> _AIM OF THE EXERCISE_
Among the lines below, restate word for word only those from the line with "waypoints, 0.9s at" through the line with "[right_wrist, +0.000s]", with both end lines kept.
——
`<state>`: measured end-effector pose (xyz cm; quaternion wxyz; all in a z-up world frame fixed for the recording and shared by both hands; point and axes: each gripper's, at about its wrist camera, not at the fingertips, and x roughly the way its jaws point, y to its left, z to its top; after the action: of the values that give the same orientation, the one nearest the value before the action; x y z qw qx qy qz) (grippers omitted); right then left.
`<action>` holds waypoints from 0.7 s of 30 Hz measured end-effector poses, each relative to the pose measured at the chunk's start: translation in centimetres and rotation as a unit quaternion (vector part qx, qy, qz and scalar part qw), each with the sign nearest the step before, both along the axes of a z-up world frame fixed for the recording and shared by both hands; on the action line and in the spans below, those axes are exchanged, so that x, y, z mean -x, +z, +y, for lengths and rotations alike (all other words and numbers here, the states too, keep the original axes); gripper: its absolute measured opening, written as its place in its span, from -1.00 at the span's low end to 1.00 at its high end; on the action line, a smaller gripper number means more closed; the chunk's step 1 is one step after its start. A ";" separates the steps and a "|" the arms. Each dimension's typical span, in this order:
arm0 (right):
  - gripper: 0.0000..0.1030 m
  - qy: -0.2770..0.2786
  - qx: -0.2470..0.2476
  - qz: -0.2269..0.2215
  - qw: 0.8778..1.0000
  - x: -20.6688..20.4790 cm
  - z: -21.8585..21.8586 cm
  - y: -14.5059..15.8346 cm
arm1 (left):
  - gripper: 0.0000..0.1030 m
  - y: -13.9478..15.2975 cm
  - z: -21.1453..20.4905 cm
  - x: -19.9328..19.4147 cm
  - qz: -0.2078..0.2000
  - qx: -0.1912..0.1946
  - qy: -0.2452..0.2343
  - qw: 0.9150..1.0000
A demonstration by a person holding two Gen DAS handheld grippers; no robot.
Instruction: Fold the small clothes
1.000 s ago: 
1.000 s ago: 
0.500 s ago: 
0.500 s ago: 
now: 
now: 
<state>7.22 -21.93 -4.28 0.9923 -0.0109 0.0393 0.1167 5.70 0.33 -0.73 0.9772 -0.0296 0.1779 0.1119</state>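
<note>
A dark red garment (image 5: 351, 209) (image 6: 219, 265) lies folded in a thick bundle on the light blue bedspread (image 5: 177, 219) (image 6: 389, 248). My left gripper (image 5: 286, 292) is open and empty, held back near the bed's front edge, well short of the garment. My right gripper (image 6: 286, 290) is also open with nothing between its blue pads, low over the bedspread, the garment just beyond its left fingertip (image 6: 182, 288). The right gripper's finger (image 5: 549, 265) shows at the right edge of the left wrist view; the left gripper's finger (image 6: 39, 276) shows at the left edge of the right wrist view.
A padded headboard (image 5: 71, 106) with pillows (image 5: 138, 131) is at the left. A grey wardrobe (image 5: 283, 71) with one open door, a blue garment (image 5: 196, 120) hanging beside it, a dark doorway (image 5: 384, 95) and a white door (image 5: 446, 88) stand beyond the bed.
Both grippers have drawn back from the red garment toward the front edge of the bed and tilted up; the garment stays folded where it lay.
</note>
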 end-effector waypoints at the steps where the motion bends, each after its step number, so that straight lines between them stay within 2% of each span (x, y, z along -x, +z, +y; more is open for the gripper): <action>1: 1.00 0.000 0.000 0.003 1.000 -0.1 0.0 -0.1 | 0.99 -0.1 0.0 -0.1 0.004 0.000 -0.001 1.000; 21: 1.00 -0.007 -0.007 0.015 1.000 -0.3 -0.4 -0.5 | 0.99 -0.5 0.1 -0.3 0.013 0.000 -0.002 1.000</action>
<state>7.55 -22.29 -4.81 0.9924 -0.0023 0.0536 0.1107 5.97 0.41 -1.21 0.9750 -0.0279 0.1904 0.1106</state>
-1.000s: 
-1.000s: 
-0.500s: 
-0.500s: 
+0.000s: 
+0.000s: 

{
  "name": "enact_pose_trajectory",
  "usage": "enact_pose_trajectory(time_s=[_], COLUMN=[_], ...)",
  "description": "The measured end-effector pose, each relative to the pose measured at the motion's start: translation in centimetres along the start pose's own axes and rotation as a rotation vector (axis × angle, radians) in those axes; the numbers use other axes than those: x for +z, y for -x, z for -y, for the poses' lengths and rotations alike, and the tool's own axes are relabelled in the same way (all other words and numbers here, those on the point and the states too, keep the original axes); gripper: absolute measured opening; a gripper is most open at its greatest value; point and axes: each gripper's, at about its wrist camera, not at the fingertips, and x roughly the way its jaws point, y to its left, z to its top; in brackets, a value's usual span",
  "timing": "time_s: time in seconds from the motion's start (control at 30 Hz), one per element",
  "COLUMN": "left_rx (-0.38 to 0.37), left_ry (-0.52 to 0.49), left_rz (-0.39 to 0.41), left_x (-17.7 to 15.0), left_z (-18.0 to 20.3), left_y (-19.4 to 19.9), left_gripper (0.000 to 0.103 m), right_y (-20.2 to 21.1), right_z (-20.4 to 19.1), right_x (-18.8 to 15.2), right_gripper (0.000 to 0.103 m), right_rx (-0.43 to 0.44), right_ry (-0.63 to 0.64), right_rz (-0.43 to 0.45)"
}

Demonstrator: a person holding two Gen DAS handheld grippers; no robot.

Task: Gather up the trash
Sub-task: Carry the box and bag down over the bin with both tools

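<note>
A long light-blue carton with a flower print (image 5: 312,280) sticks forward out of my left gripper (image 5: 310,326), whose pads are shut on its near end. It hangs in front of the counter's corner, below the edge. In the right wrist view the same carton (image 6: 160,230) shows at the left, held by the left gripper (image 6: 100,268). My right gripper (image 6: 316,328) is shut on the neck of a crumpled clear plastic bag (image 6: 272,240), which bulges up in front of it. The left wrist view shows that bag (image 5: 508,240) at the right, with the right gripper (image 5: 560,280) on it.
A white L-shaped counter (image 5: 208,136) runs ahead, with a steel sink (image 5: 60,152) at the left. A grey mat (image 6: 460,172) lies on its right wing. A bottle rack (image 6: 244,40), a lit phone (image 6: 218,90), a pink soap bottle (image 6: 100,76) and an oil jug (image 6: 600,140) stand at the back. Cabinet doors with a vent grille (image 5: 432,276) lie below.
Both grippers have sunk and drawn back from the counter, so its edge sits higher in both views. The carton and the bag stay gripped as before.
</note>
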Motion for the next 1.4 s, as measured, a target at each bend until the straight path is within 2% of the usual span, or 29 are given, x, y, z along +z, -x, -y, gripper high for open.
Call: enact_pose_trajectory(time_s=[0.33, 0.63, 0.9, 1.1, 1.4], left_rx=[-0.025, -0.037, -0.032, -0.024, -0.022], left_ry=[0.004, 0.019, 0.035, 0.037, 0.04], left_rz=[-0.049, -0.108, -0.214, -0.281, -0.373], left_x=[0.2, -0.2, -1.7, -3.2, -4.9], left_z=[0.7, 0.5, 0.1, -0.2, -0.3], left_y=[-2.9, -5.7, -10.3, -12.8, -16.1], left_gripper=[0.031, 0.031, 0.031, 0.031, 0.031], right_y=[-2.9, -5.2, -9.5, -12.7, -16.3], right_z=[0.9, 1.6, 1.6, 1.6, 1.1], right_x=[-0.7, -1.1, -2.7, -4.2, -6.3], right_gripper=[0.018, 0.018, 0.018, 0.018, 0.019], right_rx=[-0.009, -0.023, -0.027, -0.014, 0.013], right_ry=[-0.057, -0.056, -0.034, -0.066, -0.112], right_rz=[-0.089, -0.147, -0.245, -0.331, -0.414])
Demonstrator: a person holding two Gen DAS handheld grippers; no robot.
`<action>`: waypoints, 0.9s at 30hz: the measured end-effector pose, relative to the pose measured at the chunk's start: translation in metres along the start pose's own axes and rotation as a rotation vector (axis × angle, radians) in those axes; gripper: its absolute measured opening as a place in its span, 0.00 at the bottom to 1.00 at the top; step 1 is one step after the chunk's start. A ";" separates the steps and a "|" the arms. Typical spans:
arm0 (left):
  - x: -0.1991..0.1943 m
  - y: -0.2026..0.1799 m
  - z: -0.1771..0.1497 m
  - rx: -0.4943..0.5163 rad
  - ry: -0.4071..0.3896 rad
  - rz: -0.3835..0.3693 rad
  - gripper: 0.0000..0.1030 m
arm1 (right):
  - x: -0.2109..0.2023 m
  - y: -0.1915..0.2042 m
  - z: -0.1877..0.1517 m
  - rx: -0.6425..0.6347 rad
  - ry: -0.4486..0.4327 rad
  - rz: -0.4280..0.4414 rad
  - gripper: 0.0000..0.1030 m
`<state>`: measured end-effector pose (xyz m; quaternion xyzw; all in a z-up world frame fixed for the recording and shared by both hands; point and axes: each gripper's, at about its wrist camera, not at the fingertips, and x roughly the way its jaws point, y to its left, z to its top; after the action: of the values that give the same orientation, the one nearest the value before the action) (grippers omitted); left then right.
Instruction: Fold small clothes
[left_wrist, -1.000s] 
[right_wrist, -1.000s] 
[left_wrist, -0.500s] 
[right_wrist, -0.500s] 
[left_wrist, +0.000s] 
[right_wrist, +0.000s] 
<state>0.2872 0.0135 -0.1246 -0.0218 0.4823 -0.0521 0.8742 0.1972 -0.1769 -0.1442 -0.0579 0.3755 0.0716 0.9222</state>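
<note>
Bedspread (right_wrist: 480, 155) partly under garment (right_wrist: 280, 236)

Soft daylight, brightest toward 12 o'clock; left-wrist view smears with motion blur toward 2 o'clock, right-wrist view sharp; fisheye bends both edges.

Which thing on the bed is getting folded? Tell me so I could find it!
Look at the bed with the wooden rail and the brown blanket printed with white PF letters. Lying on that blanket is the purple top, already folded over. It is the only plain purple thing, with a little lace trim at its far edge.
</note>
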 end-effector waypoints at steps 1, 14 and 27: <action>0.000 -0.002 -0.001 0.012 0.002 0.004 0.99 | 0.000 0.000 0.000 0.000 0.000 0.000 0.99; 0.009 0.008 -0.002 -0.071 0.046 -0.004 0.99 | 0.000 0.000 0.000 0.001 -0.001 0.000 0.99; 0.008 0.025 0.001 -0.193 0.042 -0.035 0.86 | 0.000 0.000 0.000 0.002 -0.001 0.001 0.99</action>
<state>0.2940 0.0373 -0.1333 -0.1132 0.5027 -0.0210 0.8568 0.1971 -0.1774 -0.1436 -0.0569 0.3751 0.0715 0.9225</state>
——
> _SOLUTION TO THIS TASK_
`<action>`: waypoints, 0.9s at 30hz: the measured end-effector pose, relative to the pose measured at the chunk's start: translation in metres along the start pose's own axes and rotation as a rotation vector (axis × angle, radians) in those axes; gripper: its absolute measured opening as a place in its span, 0.00 at the bottom to 1.00 at the top; step 1 is one step after the chunk's start. A ";" separates the steps and a "|" the arms. Typical spans:
arm0 (left):
  - x: -0.1991..0.1943 m
  - y: -0.2026..0.1799 m
  - z: -0.1771..0.1497 m
  - rx: -0.4943..0.5163 rad
  - ry: -0.4071..0.3896 rad
  - rz: -0.3835..0.3693 rad
  - gripper: 0.0000..0.1030 m
arm1 (right):
  - x: -0.2109..0.2023 m
  - y: -0.1915..0.2042 m
  - z: -0.1877..0.1517 m
  - rx: -0.6425..0.6347 rad
  - ry: -0.4486..0.4327 rad
  - rz: -0.4280..0.4414 rad
  - gripper: 0.0000..0.1030 m
`<state>`: measured end-effector pose (xyz m; quaternion xyzw; all in a z-up world frame fixed for the recording and shared by both hands; point and axes: each gripper's, at about its wrist camera, not at the fingertips, and x roughly the way its jaws point, y to its left, z to its top; after the action: of the values that give the same orientation, the one nearest the value before the action) (grippers omitted); left then right.
Instruction: Fold small clothes
[left_wrist, -1.000s] 
[right_wrist, -1.000s] 
[left_wrist, -0.500s] 
[right_wrist, -0.500s] 
[left_wrist, +0.000s] 
[right_wrist, +0.000s] 

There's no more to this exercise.